Наша квартира находилась вблизи Первого общественного собрания (ныне филармония), в котором всю зиму 1910/1911 года размещалась опера. Мастерская отчима шила театральную обувь по заказам, и к нам часто заходили артисты и администраторы оперы. Они разрешили нам с Натаном бесплатно посещать спектакли, пускали нас и на репетиции. Там мы услышали многих известных тогда певцов (например, тенора Секар-Рожанского и других). Постепенно мы стали нештатными статистами: когда по ходу спектакля требовалось участие мальчиков, нас выпускали на сцену. Мы по нескольку раз пересмотрели и переслушали все оперы – и это навсегда определило наше отношение к оперному искусству.
За эти предвоенные годы наибольшее впечатление на всю нашу семью произвел суд над Бейлисом в 1913 году. Меня больше всего поразил сам факт обвинения евреев в употреблении крови христианских мальчиков для приготовления мацы.
Отчим и мать были неграмотны. Газеты с отчетами о ходе судебного процесса в Киеве читал им я. Ежедневно я покупал газету "Русское слово" и, усевшись на сапожный стульчик, принимался за чтение.
Процесс Бейлиса взволновал не только евреев, но и всю передовую русскую и мировую общественность. Это относилось и к Иркутску, в котором было много ссыльных революционеров и передовой молодежи.
Известно, что попытка царского правительства путем фальсифицированного дела Бейлиса направить гнев русского народа против евреев была сорвана дружным отпором русского и мирового общественного мнения. На защиту Бейлиса выступил Владимир Короленко, лучшие представители русской адвокатуры, все революционные партии и вся прогрессивная интеллигенция России. Бейлиса пришлось оправдать, хотя от прямого ответа на вопрос о ритуальном употреблении евреями крови присяжные все же уклонились.
Нечто подобное, на слегка модернизированной основе, задумал в 1952 году осуществить Сталин, затеявший процесс над врачами-евреями. К позору страны, называвшей себя социалистической, никакого отпора ни от партии, ни от русской интеллигенции этот черный замысел не получил. Спасло врачей от расстрела, а всех евреев – от лагерных бараков не вмешательство общественного мнения, спасла их счастливая случайность – смерть Сталина.

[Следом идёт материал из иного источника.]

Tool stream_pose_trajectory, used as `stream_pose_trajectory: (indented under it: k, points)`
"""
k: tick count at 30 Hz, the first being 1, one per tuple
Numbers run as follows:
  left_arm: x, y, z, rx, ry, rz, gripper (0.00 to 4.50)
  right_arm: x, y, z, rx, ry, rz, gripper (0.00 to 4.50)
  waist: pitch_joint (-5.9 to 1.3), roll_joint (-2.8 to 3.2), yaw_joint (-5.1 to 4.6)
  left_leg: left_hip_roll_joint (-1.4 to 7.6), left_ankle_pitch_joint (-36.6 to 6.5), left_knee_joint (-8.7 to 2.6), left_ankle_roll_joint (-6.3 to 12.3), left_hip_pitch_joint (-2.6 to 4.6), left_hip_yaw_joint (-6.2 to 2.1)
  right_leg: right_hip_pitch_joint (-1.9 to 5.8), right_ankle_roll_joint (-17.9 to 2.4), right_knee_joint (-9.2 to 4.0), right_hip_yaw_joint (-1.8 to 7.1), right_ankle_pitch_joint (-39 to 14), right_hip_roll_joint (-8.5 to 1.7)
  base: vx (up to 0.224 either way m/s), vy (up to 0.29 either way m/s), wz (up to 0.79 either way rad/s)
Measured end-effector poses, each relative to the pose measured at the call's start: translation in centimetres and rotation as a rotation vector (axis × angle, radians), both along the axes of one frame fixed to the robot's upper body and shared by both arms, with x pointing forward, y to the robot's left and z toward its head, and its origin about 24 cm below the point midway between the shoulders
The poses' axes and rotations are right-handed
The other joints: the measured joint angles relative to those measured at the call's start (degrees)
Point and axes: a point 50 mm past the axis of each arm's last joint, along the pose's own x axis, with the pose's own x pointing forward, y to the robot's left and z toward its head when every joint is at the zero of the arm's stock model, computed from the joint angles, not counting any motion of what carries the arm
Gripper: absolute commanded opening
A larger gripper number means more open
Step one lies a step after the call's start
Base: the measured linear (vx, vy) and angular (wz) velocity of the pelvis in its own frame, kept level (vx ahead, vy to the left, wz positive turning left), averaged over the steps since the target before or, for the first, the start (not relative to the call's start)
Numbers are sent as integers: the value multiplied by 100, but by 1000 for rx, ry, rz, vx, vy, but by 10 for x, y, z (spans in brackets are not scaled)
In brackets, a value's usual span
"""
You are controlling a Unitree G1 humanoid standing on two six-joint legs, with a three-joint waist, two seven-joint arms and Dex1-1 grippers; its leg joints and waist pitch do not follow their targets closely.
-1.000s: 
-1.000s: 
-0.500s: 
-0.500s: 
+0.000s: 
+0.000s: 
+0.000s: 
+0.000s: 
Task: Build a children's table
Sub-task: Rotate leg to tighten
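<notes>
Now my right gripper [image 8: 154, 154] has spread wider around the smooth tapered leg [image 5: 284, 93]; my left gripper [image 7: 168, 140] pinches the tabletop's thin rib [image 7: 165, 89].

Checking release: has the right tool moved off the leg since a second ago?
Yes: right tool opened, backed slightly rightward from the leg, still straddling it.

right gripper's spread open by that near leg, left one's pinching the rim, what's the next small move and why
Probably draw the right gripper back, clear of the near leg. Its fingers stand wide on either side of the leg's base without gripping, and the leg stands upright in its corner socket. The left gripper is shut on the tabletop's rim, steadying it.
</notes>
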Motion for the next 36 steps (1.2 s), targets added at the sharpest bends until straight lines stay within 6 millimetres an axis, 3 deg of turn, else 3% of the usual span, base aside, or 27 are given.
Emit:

…Возвращаюсь к своей биографии. В 1912 году вернулся домой мой старший брат Гриша.
Мать сидела у окна за швейной машинкой и, как обычно, что-то шила. Взглянув в окно, она увидела на противоположной стороне улицы упорно наблюдавшего за ней молодого парня. Она присмотрелась к нему, вскрикнула "Гриша!" и бросилась на улицу. Мы все выбежали за ней. Гриша обнял плачущую маму, поцеловал нас с Натаном, и мы пошли домой.
Григорию было всего 17 лет, но выглядел он взрослым мужчиной: высокий, широкий в плечах, уверенный в себе. Жилось ему все эти годы тяжело. С дядей и двоюродными братьями в Павливке он не ужился, сбежал от них в Одессу к другому дяде, тоже портному. Там его, по его рассказам, тоже били и плохо кормили. Он сбежал и оттуда и устроился сам учеником к одному из лучших портных в Одессе. Конечно, сначала он, как и все ученики, был на побегушках, но постепенно овладел профессией, стал квалифицированным портным и хорошо зарабатывал. Маме он о своих злоключениях не писал.